::: Data block :::

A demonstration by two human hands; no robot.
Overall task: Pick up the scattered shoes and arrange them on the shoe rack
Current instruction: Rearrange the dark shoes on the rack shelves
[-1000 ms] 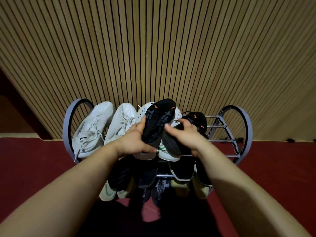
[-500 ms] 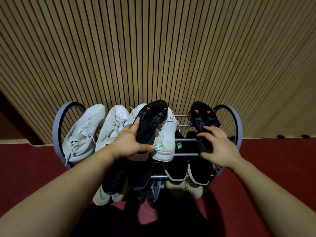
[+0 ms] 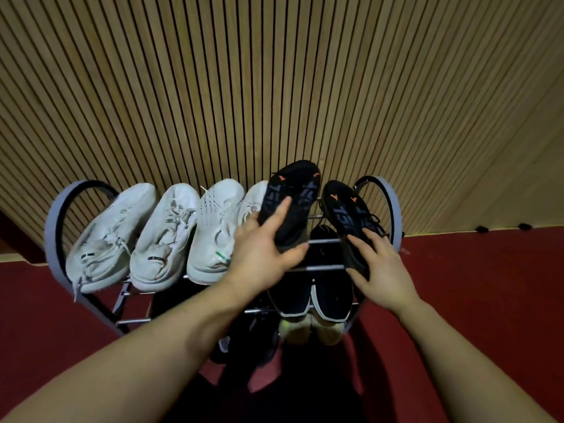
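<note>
Shoes [image 3: 218, 230] are pretty much all up on the shoe rack [image 3: 53, 227] by the look of it: four white shoes [image 3: 164, 236] sit side by side along the top shelf, toes to the slatted wall [image 3: 274, 87], and the lower shelves are stuffed with dark shoes [image 3: 329, 294] plus a yellowish pair [image 3: 323, 331] underneath. What's left is the black pair at the right end of the top shelf. The left hand [image 3: 262, 251] has its grip around the left black shoe [image 3: 290, 203], thumb under the heel, and that one is tilted up and half over the last white shoe, so I'd say it's not seated yet. The right hand [image 3: 384, 270] has its grip pinching the heel of the right black shoe [image 3: 348, 215], which seems to lie on the rails already. No loose shoe shows on the red floor [image 3: 488, 300] in view, so I reckon it's nearly finished
</note>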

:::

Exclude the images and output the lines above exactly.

Solution to this problem ::
A demonstration by two human hands; no robot.
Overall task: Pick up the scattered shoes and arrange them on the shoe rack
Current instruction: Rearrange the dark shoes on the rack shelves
[-1000 ms] 
[-500 ms] 
[+0 ms] 
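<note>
Shoes [image 3: 218, 230] are pretty much all up on the shoe rack [image 3: 53, 227] by the look of it: four white shoes [image 3: 164, 236] sit side by side along the top shelf, toes to the slatted wall [image 3: 274, 87], and the lower shelves are stuffed with dark shoes [image 3: 329, 294] plus a yellowish pair [image 3: 323, 331] underneath. What's left is the black pair at the right end of the top shelf. The left hand [image 3: 262, 251] has its grip around the left black shoe [image 3: 290, 203], thumb under the heel, and that one is tilted up and half over the last white shoe, so I'd say it's not seated yet. The right hand [image 3: 384, 270] has its grip pinching the heel of the right black shoe [image 3: 348, 215], which seems to lie on the rails already. No loose shoe shows on the red floor [image 3: 488, 300] in view, so I reckon it's nearly finished
</note>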

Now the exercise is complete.